**What you are asked to do**.
Each and every line below goes into your answer unchanged, but leave out the images.

------

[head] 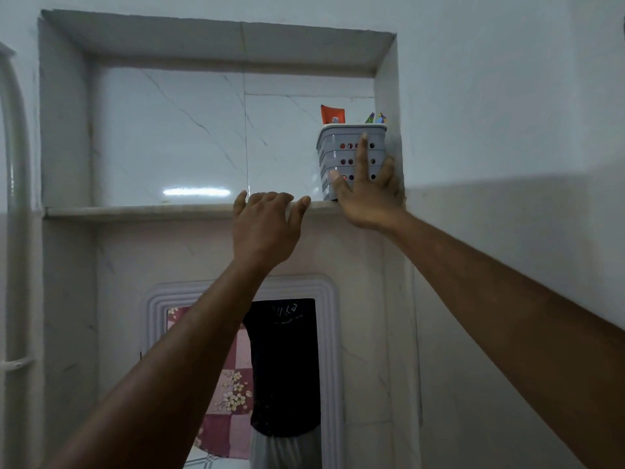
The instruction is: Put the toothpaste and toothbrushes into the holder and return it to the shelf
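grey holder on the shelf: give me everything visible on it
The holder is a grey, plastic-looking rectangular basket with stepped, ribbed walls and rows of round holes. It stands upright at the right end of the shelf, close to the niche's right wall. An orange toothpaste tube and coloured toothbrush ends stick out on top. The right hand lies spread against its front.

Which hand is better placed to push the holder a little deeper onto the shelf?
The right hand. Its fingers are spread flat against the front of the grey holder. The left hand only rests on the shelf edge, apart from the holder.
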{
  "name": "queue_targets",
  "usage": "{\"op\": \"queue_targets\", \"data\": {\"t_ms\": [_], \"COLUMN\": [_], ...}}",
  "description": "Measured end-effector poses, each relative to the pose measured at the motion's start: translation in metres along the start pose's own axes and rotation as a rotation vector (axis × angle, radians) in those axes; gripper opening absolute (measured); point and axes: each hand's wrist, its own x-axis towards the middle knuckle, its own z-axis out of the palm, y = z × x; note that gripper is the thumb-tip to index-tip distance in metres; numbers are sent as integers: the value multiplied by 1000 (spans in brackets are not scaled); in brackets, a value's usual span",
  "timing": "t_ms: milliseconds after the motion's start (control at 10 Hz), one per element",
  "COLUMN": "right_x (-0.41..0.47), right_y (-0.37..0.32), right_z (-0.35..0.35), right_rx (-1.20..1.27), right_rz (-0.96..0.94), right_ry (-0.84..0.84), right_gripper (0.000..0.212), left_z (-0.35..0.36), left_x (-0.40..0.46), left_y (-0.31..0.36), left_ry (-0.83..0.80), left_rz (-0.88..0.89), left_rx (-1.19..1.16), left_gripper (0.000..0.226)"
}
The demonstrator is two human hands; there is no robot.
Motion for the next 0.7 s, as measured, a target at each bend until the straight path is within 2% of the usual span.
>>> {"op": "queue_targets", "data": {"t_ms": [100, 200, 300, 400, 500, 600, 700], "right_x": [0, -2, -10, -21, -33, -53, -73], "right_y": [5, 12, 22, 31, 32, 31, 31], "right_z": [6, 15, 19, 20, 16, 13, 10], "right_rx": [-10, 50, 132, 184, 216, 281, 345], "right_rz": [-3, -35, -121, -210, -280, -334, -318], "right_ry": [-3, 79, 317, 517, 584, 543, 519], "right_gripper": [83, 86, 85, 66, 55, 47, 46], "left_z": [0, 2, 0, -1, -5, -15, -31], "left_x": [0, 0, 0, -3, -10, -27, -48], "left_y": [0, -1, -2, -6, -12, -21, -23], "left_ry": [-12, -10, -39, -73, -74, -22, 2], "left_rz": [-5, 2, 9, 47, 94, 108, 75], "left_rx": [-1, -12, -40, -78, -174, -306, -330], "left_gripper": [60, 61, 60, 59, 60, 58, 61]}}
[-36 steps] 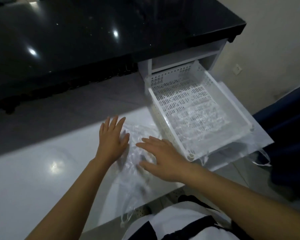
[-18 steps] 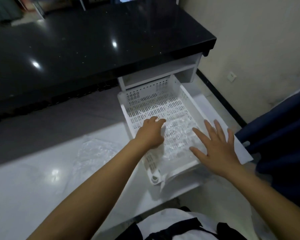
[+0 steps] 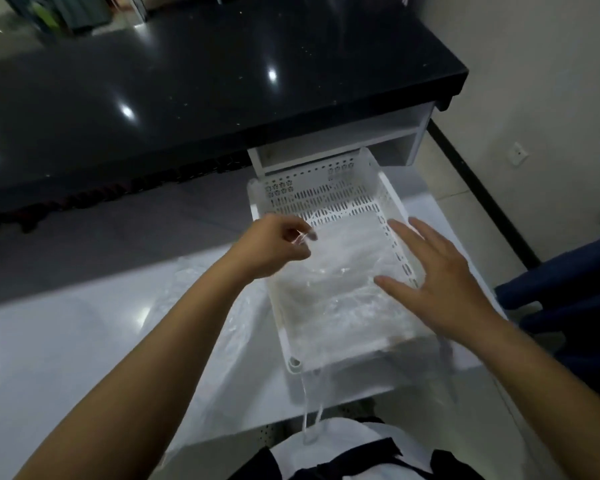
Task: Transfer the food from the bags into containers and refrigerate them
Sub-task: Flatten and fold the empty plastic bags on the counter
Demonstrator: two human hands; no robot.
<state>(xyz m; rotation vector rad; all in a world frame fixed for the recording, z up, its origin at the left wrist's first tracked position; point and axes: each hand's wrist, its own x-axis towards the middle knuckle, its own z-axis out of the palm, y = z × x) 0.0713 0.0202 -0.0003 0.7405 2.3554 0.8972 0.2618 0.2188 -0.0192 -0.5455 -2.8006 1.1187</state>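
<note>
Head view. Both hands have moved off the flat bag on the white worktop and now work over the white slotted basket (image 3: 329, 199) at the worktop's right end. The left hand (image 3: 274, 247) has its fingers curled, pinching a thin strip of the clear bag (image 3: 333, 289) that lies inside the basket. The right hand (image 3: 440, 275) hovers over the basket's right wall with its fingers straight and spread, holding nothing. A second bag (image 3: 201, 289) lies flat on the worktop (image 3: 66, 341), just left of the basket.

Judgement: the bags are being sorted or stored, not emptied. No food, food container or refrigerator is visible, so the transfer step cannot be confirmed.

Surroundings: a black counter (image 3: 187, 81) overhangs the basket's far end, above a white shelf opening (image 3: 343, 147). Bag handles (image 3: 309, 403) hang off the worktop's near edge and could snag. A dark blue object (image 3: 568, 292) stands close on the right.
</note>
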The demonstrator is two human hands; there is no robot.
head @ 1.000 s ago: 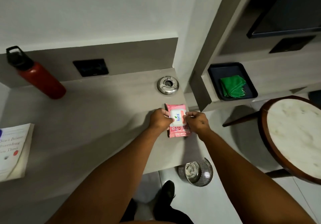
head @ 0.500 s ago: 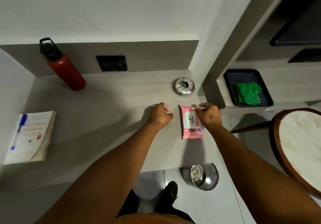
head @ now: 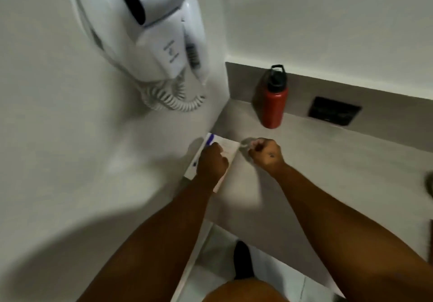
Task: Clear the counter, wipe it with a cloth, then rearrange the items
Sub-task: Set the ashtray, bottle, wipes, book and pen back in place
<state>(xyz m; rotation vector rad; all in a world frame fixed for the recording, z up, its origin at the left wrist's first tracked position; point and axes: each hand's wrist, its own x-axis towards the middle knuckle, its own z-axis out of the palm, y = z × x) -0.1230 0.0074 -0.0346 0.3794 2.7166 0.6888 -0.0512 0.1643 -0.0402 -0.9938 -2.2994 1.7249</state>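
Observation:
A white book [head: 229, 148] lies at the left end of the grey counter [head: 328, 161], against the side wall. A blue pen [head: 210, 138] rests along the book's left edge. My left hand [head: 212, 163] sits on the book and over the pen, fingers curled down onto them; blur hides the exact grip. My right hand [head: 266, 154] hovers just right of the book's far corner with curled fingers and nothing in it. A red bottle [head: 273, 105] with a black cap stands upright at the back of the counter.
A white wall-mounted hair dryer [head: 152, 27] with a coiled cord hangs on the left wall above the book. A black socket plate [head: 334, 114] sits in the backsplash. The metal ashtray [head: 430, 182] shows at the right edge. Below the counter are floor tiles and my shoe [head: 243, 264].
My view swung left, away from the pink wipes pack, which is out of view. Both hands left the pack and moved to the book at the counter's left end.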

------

**Written solution**.
[head] 
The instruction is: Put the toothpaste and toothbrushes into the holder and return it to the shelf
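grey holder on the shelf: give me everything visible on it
The holder is a grey, plastic-looking rectangular basket with stepped, ribbed walls and rows of round holes. It stands upright at the right end of the shelf, close to the niche's right wall. An orange toothpaste tube and coloured toothbrush ends stick out on top. The right hand lies spread against its front.

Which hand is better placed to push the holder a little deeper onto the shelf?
The right hand. Its fingers are spread flat against the front of the grey holder. The left hand only rests on the shelf edge, apart from the holder.
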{
  "name": "queue_targets",
  "usage": "{\"op\": \"queue_targets\", \"data\": {\"t_ms\": [_], \"COLUMN\": [_], ...}}",
  "description": "Measured end-effector poses, each relative to the pose measured at the motion's start: translation in metres along the start pose's own axes and rotation as a rotation vector (axis × angle, radians) in those axes; gripper opening absolute (measured); point and axes: each hand's wrist, its own x-axis towards the middle knuckle, its own z-axis out of the palm, y = z × x; note that gripper is the thumb-tip to index-tip distance in metres; numbers are sent as integers: the value multiplied by 1000 (spans in brackets are not scaled); in brackets, a value's usual span",
  "timing": "t_ms: milliseconds after the motion's start (control at 10 Hz), one per element",
  "COLUMN": "right_x (-0.41..0.47), right_y (-0.37..0.32), right_z (-0.35..0.35), right_rx (-1.20..1.27), right_rz (-0.96..0.94), right_ry (-0.84..0.84), right_gripper (0.000..0.212), left_z (-0.35..0.36), left_x (-0.40..0.46), left_y (-0.31..0.36), left_ry (-0.83..0.80), left_rz (-0.88..0.89), left_rx (-1.19..1.16), left_gripper (0.000..0.226)"
}
The demonstrator is two human hands; there is no robot.
Motion for the next 0.7 s, as measured, a target at each bend until the straight path is within 2% of the usual span.
>>> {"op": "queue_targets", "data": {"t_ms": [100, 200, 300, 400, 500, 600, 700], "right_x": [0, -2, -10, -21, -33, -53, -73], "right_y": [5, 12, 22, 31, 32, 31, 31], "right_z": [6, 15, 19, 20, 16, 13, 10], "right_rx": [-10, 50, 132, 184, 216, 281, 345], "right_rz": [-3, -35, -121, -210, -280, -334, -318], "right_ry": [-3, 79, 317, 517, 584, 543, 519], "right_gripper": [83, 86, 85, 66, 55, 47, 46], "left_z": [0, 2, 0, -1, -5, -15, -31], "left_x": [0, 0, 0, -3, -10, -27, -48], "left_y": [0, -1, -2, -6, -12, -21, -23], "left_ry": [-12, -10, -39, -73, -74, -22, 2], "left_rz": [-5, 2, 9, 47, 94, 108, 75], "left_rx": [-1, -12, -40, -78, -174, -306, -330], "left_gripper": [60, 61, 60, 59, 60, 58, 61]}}
[-36 steps] 
[-18 steps] 
[+0 steps] 
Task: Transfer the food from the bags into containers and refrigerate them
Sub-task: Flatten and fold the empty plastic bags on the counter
Demonstrator: two human hands; no robot.
<state>(xyz m; rotation vector rad; all in a world frame fixed for the recording, z up, its origin at the left wrist's first tracked position; point and axes: each hand's wrist, its own x-axis towards the middle knuckle, its own z-axis out of the palm, y = z × x) 0.0713 0.0202 -0.0003 0.7405 2.3554 0.8972 0.2618 0.2188 -0.0192 -0.5455 -2.8006 1.1187</state>
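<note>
Head view. Both hands have moved off the flat bag on the white worktop and now work over the white slotted basket (image 3: 329, 199) at the worktop's right end. The left hand (image 3: 274, 247) has its fingers curled, pinching a thin strip of the clear bag (image 3: 333, 289) that lies inside the basket. The right hand (image 3: 440, 275) hovers over the basket's right wall with its fingers straight and spread, holding nothing. A second bag (image 3: 201, 289) lies flat on the worktop (image 3: 66, 341), just left of the basket.

Judgement: the bags are being sorted or stored, not emptied. No food, food container or refrigerator is visible, so the transfer step cannot be confirmed.

Surroundings: a black counter (image 3: 187, 81) overhangs the basket's far end, above a white shelf opening (image 3: 343, 147). Bag handles (image 3: 309, 403) hang off the worktop's near edge and could snag. A dark blue object (image 3: 568, 292) stands close on the right.
</note>
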The demonstrator is two human hands; there is no robot.
head @ 1.000 s ago: 
head @ 0.500 s ago: 
head @ now: 
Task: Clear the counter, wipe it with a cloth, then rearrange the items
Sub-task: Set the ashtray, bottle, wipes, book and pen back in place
<state>(xyz m; rotation vector rad; all in a world frame fixed for the recording, z up, its origin at the left wrist's first tracked position; point and axes: each hand's wrist, its own x-axis towards the middle knuckle, its own z-axis out of the palm, y = z × x) -0.1230 0.0074 -0.0346 0.3794 2.7166 0.6888 -0.0512 0.1643 -0.0402 -0.9938 -2.2994 1.7249</state>
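Observation:
A white book [head: 229, 148] lies at the left end of the grey counter [head: 328, 161], against the side wall. A blue pen [head: 210, 138] rests along the book's left edge. My left hand [head: 212, 163] sits on the book and over the pen, fingers curled down onto them; blur hides the exact grip. My right hand [head: 266, 154] hovers just right of the book's far corner with curled fingers and nothing in it. A red bottle [head: 273, 105] with a black cap stands upright at the back of the counter.
A white wall-mounted hair dryer [head: 152, 27] with a coiled cord hangs on the left wall above the book. A black socket plate [head: 334, 114] sits in the backsplash. The metal ashtray [head: 430, 182] shows at the right edge. Below the counter are floor tiles and my shoe [head: 243, 264].
My view swung left, away from the pink wipes pack, which is out of view. Both hands left the pack and moved to the book at the counter's left end.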

There is no more output for this exercise.